Affordable housing will be expected to be provided on site to ensure an appropriate mix and balance. A financial contribution towards affordable housing on another site will only be considered where:

(A) It can be proved preferable for planning reasons; and
(B) It would relate to a suitable alternative site; and
(C) It can be brought forward for development within a similar timescale.

3.8.9 In order to ensure that affordable housing provision meets local housing needs, developers will be expected to have regard to the Borough Council’s housing needs study. This sets out the type of affordable housing which meets local needs. Management of affordable housing after development is generally expected to be carried out by transferring the affordable housing units to an RSL. The Borough Council has a list of preferred RSL’s. In order to facilitate this it is important that developers involve the RSL at an early stage to ensure that the affordable units are of a standard to meet their requirements. Where the units are not intended to be transferred to an RSL the criteria in policy H16 will apply.

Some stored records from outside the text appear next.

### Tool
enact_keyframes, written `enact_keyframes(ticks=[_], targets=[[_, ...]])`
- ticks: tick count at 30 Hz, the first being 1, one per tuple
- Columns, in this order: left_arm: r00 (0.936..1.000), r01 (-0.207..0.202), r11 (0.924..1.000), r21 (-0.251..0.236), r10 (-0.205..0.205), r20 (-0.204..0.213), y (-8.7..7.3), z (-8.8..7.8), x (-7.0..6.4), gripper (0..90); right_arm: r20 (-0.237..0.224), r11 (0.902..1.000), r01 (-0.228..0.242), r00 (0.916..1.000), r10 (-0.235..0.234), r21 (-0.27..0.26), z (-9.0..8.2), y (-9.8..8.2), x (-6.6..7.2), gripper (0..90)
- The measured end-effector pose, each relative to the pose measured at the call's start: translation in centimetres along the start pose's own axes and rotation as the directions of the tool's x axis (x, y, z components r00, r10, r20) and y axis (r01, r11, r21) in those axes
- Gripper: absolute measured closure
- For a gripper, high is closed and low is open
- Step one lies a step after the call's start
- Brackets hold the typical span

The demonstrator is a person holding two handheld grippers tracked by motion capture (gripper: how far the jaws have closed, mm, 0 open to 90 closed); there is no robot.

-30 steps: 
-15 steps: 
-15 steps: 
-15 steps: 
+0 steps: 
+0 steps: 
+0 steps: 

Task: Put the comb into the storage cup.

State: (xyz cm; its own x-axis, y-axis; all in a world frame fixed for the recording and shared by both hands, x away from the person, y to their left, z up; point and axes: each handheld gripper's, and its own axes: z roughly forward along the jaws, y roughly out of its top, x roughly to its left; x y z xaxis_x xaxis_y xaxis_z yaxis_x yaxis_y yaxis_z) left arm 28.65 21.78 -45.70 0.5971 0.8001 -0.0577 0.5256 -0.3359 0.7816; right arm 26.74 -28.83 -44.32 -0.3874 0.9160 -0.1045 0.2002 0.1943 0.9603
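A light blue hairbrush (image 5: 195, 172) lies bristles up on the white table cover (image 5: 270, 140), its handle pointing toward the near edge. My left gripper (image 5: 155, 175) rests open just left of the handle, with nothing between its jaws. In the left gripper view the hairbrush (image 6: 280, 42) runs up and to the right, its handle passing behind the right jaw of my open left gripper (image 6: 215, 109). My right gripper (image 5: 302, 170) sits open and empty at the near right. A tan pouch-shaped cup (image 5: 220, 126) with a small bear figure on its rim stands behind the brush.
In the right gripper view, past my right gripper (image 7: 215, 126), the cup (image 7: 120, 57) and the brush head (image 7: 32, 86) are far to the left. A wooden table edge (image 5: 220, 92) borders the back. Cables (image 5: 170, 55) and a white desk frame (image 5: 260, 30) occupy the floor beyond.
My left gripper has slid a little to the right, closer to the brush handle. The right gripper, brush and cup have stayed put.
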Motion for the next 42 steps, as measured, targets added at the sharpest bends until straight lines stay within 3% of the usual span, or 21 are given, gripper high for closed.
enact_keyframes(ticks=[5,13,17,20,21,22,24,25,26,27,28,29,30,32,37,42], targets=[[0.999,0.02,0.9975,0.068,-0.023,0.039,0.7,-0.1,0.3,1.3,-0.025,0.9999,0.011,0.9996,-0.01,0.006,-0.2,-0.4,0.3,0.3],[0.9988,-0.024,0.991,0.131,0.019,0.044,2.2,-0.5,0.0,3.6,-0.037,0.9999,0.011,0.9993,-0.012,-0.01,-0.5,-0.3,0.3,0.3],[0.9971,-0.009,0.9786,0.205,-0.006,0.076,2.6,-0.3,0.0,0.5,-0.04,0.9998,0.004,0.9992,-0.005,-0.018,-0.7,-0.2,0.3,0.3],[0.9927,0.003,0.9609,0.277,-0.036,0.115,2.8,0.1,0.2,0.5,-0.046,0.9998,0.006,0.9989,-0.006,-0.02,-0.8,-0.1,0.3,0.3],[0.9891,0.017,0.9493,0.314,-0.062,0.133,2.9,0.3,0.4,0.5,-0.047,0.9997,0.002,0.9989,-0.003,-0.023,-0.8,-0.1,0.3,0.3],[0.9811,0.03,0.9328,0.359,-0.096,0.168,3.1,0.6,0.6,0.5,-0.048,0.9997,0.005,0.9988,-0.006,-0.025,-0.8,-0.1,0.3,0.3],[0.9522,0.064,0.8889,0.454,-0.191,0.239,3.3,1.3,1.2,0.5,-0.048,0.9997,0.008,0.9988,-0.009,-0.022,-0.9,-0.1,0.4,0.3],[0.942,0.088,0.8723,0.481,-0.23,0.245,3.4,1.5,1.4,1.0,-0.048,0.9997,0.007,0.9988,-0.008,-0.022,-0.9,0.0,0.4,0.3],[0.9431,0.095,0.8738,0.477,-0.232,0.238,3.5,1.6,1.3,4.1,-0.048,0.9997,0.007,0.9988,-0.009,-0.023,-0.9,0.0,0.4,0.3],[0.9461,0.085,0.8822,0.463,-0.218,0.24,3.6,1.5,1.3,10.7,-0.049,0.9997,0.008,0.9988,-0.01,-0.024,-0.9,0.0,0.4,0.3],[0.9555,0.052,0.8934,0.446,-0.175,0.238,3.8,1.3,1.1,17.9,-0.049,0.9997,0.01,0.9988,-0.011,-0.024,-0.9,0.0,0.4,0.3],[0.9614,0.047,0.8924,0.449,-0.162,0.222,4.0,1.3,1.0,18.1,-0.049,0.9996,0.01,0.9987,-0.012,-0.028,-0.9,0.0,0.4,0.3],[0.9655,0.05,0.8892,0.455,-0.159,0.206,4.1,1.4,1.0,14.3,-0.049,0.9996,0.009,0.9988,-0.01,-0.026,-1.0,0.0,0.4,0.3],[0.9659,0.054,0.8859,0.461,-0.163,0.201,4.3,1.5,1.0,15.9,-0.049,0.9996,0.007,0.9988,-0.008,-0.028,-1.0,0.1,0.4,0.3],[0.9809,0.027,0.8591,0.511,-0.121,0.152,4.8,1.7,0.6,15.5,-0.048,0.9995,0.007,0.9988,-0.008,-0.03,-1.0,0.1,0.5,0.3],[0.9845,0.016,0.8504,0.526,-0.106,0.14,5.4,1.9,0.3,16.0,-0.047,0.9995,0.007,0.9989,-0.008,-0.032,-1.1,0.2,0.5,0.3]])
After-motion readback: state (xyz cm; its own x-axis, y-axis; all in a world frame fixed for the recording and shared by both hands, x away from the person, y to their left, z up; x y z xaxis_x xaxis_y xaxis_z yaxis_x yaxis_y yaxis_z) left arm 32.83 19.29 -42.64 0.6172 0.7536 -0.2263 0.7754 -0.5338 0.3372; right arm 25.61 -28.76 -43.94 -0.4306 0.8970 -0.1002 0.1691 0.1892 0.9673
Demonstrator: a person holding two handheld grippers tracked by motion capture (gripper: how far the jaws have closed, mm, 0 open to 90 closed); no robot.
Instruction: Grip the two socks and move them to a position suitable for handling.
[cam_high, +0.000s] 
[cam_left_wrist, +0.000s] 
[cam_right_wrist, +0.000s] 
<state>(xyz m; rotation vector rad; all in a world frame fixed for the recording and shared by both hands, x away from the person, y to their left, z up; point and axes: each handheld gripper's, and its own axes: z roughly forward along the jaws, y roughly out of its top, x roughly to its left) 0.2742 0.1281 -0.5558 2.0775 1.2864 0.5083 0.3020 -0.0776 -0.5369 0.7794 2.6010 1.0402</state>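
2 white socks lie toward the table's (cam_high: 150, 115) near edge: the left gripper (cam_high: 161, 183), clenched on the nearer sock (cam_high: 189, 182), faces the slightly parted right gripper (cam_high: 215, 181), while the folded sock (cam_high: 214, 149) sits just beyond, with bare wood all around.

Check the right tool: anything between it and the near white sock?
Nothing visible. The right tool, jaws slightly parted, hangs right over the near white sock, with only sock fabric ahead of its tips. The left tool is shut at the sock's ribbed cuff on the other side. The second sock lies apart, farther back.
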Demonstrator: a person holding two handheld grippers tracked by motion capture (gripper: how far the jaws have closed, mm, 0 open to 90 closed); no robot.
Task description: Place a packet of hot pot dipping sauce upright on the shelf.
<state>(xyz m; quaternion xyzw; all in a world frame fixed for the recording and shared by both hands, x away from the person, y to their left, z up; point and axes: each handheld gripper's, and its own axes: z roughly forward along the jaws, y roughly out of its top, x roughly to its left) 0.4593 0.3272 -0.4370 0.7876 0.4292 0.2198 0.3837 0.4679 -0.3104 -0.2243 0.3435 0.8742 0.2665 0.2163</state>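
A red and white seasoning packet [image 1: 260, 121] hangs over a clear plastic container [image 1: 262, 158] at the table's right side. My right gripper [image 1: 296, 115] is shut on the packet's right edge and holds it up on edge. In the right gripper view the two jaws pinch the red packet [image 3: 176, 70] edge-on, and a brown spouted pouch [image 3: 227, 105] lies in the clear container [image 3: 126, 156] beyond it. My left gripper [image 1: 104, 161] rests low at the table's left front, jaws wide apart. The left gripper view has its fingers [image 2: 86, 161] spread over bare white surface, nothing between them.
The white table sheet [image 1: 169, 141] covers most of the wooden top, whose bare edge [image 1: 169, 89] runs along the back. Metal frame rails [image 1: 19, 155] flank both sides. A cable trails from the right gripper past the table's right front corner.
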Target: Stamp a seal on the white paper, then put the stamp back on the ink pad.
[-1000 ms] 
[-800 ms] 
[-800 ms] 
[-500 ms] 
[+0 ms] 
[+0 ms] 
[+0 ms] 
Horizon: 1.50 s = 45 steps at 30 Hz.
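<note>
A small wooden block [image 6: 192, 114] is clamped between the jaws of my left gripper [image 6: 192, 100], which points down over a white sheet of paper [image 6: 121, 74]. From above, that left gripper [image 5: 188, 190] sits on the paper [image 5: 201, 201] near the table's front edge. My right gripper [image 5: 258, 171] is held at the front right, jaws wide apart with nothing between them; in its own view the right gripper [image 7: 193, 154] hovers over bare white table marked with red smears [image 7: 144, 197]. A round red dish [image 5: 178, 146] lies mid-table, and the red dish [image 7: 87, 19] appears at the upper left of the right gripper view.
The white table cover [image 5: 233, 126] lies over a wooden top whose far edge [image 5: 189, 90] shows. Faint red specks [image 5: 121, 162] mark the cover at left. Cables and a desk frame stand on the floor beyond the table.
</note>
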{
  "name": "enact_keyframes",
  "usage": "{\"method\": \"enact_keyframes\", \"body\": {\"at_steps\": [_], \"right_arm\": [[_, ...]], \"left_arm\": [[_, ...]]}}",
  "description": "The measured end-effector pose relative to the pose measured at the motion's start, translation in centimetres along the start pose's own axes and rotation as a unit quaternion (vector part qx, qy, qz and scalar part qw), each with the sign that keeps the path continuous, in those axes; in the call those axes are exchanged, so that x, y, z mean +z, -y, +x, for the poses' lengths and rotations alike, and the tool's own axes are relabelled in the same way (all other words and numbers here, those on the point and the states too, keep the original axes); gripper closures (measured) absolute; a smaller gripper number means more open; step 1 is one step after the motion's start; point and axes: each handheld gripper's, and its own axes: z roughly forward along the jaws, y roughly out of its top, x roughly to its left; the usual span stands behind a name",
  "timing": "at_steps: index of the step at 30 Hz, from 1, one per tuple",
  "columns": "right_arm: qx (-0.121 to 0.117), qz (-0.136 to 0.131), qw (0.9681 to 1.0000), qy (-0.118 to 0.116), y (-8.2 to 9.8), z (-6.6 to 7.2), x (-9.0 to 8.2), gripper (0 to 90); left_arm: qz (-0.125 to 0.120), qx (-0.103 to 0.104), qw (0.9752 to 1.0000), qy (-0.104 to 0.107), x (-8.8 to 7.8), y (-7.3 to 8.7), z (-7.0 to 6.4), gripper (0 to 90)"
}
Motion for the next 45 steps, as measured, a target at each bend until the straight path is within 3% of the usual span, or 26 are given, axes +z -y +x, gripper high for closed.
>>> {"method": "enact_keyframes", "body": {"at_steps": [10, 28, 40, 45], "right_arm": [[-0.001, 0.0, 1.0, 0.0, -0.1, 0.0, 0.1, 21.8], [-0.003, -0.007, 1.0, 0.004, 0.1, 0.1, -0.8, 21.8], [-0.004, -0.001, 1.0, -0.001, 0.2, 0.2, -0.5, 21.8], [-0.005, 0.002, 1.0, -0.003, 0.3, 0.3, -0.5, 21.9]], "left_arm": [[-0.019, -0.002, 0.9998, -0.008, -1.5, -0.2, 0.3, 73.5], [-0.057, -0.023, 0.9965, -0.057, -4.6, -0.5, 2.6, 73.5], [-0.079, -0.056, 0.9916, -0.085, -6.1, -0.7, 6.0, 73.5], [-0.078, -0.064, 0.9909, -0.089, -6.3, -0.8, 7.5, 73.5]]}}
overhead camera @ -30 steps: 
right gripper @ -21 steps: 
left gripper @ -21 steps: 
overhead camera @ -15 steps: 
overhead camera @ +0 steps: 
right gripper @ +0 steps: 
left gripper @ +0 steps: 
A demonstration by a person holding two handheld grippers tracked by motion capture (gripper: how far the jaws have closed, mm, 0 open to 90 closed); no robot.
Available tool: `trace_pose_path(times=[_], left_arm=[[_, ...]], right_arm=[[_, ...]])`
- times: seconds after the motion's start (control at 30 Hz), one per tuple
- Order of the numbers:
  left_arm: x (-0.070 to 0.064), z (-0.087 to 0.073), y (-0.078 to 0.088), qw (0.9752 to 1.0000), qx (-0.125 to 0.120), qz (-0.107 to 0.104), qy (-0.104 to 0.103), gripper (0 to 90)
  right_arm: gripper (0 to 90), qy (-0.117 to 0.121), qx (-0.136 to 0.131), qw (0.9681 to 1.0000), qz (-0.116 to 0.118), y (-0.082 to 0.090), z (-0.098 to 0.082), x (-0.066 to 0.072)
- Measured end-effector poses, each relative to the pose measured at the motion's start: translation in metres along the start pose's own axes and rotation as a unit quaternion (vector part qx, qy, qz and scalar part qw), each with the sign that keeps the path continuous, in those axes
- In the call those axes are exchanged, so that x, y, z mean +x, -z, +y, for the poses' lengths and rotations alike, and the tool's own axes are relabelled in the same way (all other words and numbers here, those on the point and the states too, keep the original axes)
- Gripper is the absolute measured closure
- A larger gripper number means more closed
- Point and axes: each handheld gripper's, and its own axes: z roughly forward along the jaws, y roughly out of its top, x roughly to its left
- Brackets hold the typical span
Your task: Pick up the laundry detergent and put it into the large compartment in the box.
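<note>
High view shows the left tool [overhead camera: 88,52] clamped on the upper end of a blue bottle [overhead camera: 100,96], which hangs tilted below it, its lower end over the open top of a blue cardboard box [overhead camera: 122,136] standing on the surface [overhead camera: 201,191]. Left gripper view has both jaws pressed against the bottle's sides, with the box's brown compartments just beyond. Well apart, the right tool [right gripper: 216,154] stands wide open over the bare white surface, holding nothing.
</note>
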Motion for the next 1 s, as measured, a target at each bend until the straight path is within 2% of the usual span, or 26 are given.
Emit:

In order to secure affordable housing the following planning conditions will be applied or planning obligations will be sought to ensure that:

(a) the affordable housing units will be transferred to a registered social landlord: or

(b) the levels of rent, mortgage repayment or other equivalent payments for affordable properties are restricted to being no higher than the housing corporation rent cap; and

(C) priority is given to people on or eligible to be on the council’s housing register. If, after 6 weeks (in the case of a rented property) or 3 months (in the case of an owner occupied or shared ownership property) a suitable occupant is not found, then people on, or eligible to be on the housing registers of adjoining authorities will be accepted.

Additionally the affordable housing element is built for occupation in accordance with an agreed phased development of the whole site.

3.8.10 Large sites, which have been allocated in policies H2 and H3, will be expected to contribute to the provision of affordable housing in the town, these have been identified in policy H17.


The Borough Council has identified the following sites for affordable housing:

Site Area (ha)
1. Corey’s Mount Part
2. Stevenage West Part
3. Pond Close Part
4. Round Diamond School Part
5. Six Hills Way/ Brittain Way Part
6. Ferrier Road Part
7. Hertford Road Part
8. London Road/Old Knebworth Lane Part
9. Shephall View Part
10. Larkinson and Fairview Road Allotments (part) Part
11. Walkern Road Allotments (part) Part
12. Fairview Road Playing Fields Part
13. Nokeside 0.3

Policy SW12

3.8.11 There may be a limited number of sites, not allocated in this plan for housing, which may come forward for consideration. These will be assessed against a number of policies in this plan, this will include their ability to secure affordable housing for local needs and their contribution to the requirements for special needs accommodation.